## Your goal
When the line with "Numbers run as" is reached, include it and stop; before that, copy each line of the listing exactly from the first.

## Provided data
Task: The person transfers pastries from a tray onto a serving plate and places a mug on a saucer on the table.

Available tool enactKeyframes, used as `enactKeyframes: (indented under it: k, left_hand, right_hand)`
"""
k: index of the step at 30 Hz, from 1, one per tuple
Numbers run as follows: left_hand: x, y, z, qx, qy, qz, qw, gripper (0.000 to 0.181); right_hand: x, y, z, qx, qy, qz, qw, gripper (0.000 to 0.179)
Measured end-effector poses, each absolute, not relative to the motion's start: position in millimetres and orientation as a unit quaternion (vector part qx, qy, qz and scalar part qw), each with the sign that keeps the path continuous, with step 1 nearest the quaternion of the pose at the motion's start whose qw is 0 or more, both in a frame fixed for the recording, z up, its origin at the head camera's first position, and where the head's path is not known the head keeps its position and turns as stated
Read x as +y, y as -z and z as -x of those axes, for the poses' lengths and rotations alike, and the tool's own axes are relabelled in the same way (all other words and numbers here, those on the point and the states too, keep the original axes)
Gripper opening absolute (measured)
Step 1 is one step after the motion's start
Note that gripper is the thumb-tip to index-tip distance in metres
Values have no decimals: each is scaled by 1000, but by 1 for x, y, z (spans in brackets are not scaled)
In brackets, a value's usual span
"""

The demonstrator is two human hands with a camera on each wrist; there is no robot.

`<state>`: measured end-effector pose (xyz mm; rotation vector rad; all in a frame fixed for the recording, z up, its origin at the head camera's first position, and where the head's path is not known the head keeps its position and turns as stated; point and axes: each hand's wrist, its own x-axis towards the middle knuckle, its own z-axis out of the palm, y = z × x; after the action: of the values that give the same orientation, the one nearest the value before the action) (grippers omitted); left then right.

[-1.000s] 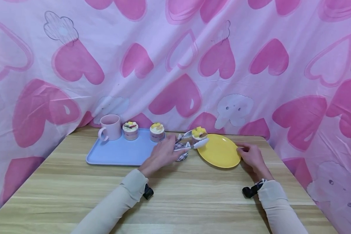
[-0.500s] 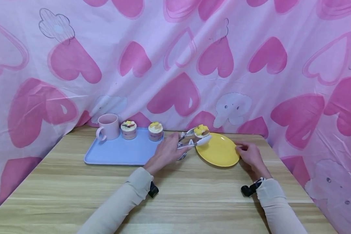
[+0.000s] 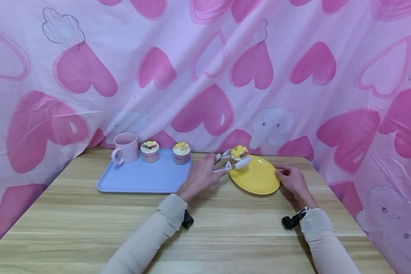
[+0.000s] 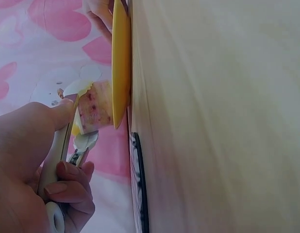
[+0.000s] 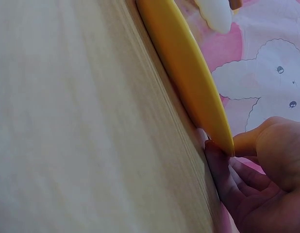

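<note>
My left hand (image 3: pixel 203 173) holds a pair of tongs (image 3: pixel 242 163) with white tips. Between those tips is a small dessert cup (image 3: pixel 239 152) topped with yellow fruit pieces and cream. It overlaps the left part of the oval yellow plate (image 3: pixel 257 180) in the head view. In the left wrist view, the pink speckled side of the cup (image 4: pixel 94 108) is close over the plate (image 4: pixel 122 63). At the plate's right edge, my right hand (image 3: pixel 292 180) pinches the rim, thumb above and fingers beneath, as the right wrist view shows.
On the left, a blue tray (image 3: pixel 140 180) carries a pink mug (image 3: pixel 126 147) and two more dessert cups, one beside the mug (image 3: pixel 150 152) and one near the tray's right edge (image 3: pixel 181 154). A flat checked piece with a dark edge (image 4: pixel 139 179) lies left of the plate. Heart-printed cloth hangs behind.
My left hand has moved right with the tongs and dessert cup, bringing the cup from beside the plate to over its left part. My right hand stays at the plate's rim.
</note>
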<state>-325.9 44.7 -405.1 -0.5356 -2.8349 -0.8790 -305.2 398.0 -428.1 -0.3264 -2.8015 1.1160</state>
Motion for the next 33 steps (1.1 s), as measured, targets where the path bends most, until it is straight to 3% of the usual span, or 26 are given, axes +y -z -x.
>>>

## Exercise response
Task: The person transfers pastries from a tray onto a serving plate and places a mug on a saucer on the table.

Available tool enactKeyframes, used as `enactKeyframes: (indented under it: k, left_hand, right_hand)`
"""
k: index of the step at 30 Hz, from 1, one per tuple
Numbers run as follows: left_hand: x, y, z, qx, qy, qz, qw, gripper (0.000 to 0.181); right_hand: x, y, z, qx, qy, qz, qw, gripper (0.000 to 0.179)

At this point, the answer is complete.